Work out how many lines of the listing hold "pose", then state only that count.

START Dataset excerpt

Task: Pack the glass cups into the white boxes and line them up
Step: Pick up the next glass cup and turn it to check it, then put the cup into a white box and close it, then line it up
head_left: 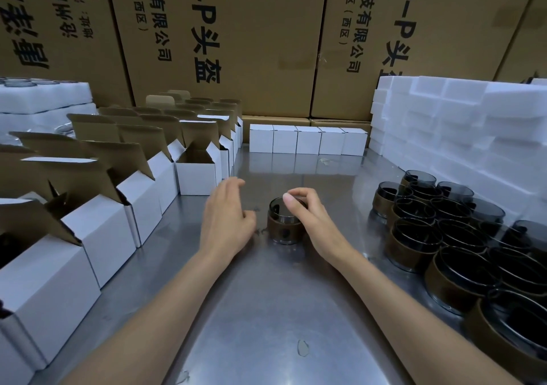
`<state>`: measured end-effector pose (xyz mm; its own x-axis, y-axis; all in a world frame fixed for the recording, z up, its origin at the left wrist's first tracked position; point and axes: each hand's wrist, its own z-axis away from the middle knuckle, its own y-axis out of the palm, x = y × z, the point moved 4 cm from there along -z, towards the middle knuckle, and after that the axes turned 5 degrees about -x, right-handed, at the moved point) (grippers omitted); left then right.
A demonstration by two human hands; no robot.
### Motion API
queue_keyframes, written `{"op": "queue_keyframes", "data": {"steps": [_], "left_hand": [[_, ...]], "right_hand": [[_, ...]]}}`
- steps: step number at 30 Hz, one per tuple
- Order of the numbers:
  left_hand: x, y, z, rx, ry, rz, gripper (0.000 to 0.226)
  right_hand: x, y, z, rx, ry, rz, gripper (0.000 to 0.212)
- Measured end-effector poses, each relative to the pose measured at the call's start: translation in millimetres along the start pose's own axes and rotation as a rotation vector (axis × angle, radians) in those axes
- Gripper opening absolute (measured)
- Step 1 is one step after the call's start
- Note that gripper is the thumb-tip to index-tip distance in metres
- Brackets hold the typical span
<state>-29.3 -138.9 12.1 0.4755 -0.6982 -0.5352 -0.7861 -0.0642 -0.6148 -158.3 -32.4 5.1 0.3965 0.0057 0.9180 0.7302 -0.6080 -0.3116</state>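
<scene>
- Tall brown cardboard cartons (266, 44) printed with black Chinese characters form a wall behind a grey, reflective metal worktable (266, 310).
- At the table's centre stands one upright smoky glass cup with a brown band around its lower half (285, 224).
- The person's right hand (310, 219) reaches in from the right and holds this cup at its rim, thumb on the near edge and fingers curled over the far edge.
- The left hand (228, 219) hovers just left of the cup, apart from it, fingers loosely bent and holding nothing.
- Along the left side run rows of small white cardboard boxes with open brown-lined flaps (195, 174), reaching from the near edge to the back.
- Five closed white boxes (307, 140) stand side by side in a line at the far edge, touching one another.
- On the right, many more smoky banded glass cups (444, 236) crowd together, upright.
- Behind those cups rise stacks of white foam blocks (458, 124); more white foam (44, 97) sits at the far left.
</scene>
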Motion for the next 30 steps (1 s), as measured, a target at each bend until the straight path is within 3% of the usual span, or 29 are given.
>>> {"op": "queue_keyframes", "data": {"steps": [2, 7, 12, 17, 21, 25, 28, 30], "left_hand": [[12.9, 2.3, -5.4, 0.045, -0.048, -0.16, 0.06], [24.0, 18.6, -15.8, 0.119, -0.089, -0.41, 0.058], [33.7, 10.3, -42.1, -0.03, -0.062, -0.461, 0.051], [42.6, 7.2, -64.6, 0.049, -0.061, -0.463, 0.048], [33.7, 0.5, -63.5, -0.01, 0.029, -0.383, 0.042], [4.1, -1.0, -49.2, -0.076, 0.17, -0.258, 0.035], [-22.0, 0.8, -36.7, -0.01, 0.304, -0.087, 0.038], [-35.5, 3.2, -28.6, 0.075, 0.351, 0.074, 0.039]], "right_hand": [[-0.9, -1.0, -0.8, -0.002, 0.011, -0.017, 0.024], [2.6, -5.2, -0.2, -0.04, 0.03, -0.098, 0.048], [2.0, -4.4, -2.1, -0.03, 0.041, -0.095, 0.048], [0.3, -1.7, -4.2, 0.013, 0.038, -0.093, 0.056], [0.6, -1.8, -4.3, 0.01, 0.036, -0.114, 0.067], [-0.5, -4.5, -4.8, -0.038, 0.04, -0.124, 0.052], [-2.2, -8.1, -4.2, -0.101, 0.032, -0.12, 0.039], [-2.2, -10.1, -4.1, -0.127, 0.033, -0.121, 0.042]]}}
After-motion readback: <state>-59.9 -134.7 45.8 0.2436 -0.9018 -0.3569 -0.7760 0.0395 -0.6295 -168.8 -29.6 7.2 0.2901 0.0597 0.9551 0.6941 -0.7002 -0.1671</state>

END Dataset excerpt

Task output:
2